*What is being asked*
Once every line containing "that" has been counted, report the total for the data and nothing else.
*** Opening of Source data ***
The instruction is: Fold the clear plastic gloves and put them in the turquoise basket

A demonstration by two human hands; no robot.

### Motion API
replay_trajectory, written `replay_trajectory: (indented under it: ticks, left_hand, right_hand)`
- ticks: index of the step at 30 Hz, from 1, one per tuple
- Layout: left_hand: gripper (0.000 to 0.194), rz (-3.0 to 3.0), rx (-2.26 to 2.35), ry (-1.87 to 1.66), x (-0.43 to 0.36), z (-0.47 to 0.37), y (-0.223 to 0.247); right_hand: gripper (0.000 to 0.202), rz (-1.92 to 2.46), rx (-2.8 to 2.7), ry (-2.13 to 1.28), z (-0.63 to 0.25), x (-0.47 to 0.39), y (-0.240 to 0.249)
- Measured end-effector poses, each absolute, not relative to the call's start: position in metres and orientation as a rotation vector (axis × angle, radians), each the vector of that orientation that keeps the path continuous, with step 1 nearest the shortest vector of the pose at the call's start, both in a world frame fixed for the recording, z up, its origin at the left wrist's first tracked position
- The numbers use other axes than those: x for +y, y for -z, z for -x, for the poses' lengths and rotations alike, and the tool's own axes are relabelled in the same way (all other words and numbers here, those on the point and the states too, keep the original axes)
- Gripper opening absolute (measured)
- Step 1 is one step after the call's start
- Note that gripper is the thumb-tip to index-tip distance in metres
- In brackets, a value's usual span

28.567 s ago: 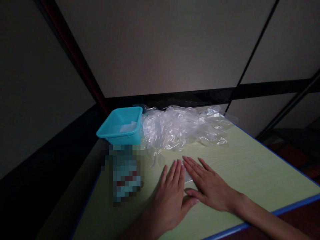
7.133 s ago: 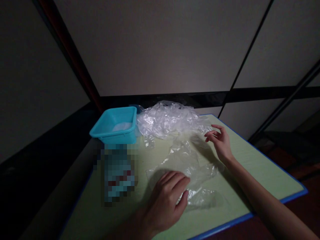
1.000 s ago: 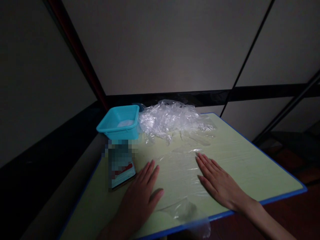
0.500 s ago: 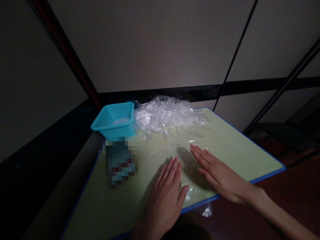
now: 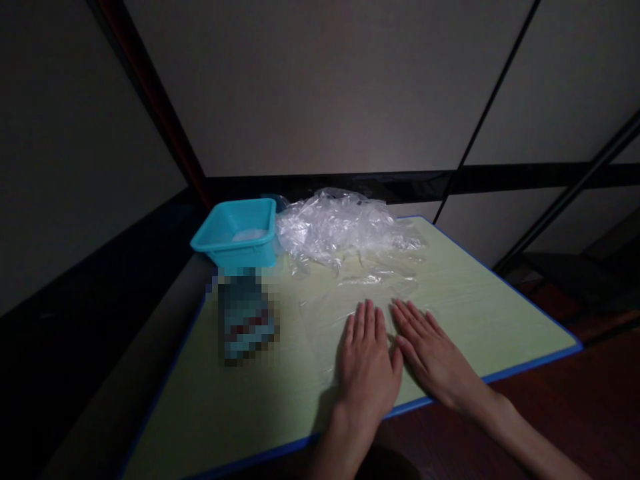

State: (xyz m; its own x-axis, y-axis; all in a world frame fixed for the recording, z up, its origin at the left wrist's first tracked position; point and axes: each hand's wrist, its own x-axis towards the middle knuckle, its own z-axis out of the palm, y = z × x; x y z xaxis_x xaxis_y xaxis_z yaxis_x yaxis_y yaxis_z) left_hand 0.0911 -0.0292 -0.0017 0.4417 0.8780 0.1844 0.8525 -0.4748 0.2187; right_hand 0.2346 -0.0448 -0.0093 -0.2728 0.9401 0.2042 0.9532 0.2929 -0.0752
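A clear plastic bag (image 5: pixel 323 327) lies spread on the pale yellow-green tabletop (image 5: pixel 240 407), near its front edge. My left hand (image 5: pixel 367 363) rests flat on it, fingers stretched forward. Close on the right, my right hand (image 5: pixel 430 353) also lies flat, its fingers angled to the far left and its thumb near the left thumb. Neither hand grips anything. Both hands cover part of the thin plastic, so its right outline is hard to make out. Beyond the fingertips sits a heap of crumpled clear plastic bags (image 5: pixel 340 223).
A turquoise plastic basin (image 5: pixel 235 253) with something whitish inside stands at the far left corner. In front of it is a blurred-out, pixelated object (image 5: pixel 247 317). Blue edging (image 5: pixel 530 363) borders the table. Pale panels (image 5: pixel 325 87) rise behind it.
My left hand has moved right and forward, and my right hand has come down flat beside it. The plastic hanging over the front edge no longer shows there. The view has shifted slightly.
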Motion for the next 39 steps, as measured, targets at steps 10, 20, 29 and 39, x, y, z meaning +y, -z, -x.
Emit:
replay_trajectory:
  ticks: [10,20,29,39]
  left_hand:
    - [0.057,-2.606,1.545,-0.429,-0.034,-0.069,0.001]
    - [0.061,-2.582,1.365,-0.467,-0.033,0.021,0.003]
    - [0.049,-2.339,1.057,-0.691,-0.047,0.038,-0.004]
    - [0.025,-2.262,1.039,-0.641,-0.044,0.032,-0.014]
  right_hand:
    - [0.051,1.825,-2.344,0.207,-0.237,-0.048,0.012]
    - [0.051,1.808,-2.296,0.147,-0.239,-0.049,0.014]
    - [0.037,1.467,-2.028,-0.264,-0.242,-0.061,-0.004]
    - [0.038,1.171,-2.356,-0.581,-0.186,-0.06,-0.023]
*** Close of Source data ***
*Exercise output*
2